My first thought was that it was a manor house which was a relic from the days before the park was opened to the public such as the one in Wythenshawe Park and John Rylands home which stood in Longford Park in Stretford. Closer inspection revealed that it was actually a former Museum and Art Gallery for the City of Manchester; clearly indicated by the lettering : - above this impressive doorway.
Investigations into this location’s past revealed several interesting historical connections.
The current building dates from 1884 but prior to that there was a smaller hall on the site, Hendham Hall, built circa 1800 belonging to the Houghton family who owned large tracts of land around central Lancashire.

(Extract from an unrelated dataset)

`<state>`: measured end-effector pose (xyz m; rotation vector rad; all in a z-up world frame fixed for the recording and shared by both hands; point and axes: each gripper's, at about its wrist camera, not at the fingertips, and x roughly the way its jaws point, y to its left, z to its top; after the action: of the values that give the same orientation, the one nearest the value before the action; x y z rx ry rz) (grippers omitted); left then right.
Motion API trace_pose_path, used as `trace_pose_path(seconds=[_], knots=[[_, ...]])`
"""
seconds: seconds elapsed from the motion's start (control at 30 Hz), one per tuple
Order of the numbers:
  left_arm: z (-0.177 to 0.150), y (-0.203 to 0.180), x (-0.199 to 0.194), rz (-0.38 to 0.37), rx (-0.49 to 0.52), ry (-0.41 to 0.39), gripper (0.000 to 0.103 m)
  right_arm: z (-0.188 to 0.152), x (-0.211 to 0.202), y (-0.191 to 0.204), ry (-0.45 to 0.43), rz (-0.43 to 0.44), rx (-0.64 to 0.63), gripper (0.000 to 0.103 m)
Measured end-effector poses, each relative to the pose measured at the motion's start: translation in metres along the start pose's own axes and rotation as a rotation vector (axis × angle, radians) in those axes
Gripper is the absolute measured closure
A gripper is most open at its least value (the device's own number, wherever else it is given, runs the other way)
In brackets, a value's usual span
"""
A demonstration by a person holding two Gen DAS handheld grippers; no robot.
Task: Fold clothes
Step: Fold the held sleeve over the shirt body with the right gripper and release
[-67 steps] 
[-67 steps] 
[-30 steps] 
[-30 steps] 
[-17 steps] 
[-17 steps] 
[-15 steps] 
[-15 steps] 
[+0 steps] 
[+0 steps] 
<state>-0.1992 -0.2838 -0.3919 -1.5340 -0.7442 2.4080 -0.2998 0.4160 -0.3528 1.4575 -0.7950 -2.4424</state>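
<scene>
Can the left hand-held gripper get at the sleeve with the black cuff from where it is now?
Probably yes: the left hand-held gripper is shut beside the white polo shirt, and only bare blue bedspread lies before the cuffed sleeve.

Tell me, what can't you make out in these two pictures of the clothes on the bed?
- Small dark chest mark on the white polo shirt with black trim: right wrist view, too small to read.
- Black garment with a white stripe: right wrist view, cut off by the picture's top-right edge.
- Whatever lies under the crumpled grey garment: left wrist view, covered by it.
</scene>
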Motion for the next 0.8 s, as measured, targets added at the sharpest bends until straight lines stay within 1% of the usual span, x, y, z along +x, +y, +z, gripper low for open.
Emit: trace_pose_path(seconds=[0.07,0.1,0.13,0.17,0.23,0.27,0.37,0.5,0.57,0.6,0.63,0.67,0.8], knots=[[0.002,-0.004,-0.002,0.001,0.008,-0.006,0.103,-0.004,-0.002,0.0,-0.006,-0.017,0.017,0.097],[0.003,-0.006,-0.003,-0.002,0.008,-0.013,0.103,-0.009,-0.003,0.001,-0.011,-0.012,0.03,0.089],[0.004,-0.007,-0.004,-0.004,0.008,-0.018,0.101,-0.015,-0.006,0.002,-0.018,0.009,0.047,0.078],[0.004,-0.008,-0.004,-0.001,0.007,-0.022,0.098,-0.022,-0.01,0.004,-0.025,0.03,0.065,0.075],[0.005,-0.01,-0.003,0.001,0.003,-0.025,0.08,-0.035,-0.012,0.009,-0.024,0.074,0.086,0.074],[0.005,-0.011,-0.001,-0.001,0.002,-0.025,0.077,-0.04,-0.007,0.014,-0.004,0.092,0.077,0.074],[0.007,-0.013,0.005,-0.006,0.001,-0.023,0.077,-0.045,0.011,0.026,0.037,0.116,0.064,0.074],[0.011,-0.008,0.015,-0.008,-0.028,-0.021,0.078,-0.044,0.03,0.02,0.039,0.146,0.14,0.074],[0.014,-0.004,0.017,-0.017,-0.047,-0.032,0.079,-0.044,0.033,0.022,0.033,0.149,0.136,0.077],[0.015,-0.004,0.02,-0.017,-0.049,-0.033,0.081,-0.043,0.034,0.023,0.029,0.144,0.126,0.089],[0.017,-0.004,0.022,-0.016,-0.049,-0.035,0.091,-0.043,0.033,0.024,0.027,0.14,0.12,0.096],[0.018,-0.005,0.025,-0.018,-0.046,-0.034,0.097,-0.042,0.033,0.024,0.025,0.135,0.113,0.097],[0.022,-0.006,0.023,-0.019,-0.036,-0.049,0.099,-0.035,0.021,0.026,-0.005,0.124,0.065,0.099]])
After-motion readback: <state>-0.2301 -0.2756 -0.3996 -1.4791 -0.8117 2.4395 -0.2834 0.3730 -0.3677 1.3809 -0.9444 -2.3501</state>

However, of particular interest is the identity of the resident of the hall when, following the raising of a public subscription, it was purchased at a cost of £7,250 (1) together with the surrounding land by the nascent Manchester Corporation to form Queens Park one of three public parks (2) opened on the same day 22nd August 1846.
This final resident was none other than Mr. Jonathan Andrew Esq. who as a deputy constable of Manchester was present at the Peterloo Massacre and later gave an extremely biased report to the Home Office inquiry into the incident.
In his supposition he unbelievably stated “I never saw any person cut with a Sabre during this time.”
The original Hendham Hall was demolished circa 1880 and 4 years later the present building was opened in the afternoon of Saturday 5th July 1884 by Mr. A. J. Mundella M.P. (3)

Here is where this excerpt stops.